A week before the storm I felled a eucalypt in anticipation of a future firewood shortage – a week later none were left standing
Thinned and pruned radiata will be recovered where it fell

Harvesting still possible

Looking around locally, I almost got the impression that large pruned trees suffered more than unpruned. Of course, the majority of mine were well pruned. Fortunately, most came down with root plates intact, so should last longer to produce the possibility of a commercial return.

Such a return is not as influenced by major damage as you might imagine. A forest harvester told me that the only real change is an increase of harvesting costs of 30 to 40 per cent. Compare that to major damage to another plant crop, such as apples, grapes or grain, where the loss can be 100 per cent.

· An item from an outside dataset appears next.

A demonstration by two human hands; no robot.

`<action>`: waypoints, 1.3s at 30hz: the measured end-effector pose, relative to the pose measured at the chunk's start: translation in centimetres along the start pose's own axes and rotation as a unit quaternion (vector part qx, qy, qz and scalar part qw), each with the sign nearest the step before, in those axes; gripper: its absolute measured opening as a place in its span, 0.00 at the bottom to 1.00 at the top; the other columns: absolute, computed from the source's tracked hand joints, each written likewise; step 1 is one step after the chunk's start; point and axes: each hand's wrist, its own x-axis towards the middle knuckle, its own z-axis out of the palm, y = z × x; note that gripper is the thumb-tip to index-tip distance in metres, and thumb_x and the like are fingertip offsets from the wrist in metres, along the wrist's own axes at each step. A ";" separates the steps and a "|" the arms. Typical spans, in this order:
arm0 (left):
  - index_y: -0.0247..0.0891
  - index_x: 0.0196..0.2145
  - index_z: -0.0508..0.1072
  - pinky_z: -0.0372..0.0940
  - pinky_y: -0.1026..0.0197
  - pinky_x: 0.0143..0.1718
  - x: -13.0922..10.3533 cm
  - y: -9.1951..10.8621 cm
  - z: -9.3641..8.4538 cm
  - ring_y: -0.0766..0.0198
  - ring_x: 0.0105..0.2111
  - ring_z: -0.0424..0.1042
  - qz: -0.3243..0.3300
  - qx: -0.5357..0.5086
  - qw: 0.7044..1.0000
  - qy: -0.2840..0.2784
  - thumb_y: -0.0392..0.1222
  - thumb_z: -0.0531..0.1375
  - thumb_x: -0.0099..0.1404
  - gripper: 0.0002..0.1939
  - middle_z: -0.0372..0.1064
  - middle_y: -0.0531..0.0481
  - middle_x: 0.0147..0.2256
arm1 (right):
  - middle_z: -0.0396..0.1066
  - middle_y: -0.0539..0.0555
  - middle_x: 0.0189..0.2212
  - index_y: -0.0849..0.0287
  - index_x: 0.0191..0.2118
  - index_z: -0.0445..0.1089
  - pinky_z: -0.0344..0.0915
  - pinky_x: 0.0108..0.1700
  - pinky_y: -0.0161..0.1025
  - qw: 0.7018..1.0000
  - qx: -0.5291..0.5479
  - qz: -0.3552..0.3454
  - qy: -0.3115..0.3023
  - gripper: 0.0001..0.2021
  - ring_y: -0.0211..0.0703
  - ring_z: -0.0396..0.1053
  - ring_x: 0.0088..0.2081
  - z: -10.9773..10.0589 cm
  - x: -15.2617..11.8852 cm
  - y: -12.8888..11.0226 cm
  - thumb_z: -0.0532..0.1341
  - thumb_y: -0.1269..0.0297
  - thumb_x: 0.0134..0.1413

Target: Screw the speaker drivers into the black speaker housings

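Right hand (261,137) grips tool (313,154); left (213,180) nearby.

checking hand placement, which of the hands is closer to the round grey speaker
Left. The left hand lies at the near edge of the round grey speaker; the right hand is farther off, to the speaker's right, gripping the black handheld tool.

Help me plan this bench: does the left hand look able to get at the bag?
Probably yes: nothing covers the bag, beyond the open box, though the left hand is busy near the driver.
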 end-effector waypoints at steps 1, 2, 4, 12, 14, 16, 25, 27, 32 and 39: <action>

However, I am talking of a mature tree crop, which has taken at least 20 years to reach that stage. Younger plantations in this district have been so badly damaged that there will be zero return and a major cost incurred to get the land back to a plantable state.

Radiata pine shelter belt in 2010
The same trees after the storm

Defending trees

Just after the storm I was talking to a linesman fixing downed wires leading to the neighbour’s place. ‘Bloody trees,’ he commented. I was prepared for that. I replied, ‘Bad damage yes, but you cannot overlook the fact that for every tree down, there are thousands still standing and doing their job of sheltering people, buildings and stock. Just imagine what rural life would be like if there were no trees.’ That should be very obvious to all.

Why is it that we farm foresters have to spend so much time defending trees? The big wind of September 2013 did not make this duty any easier.

Nor did another good nor’wester almost exactly a month later in mid-October. This largely missed us, but bounced further inland, knocking over many trees around Oxford. John Wardle estimated that it put 500 tonnes of radiata logs on the ground at their place, which was five times more than in the first blow.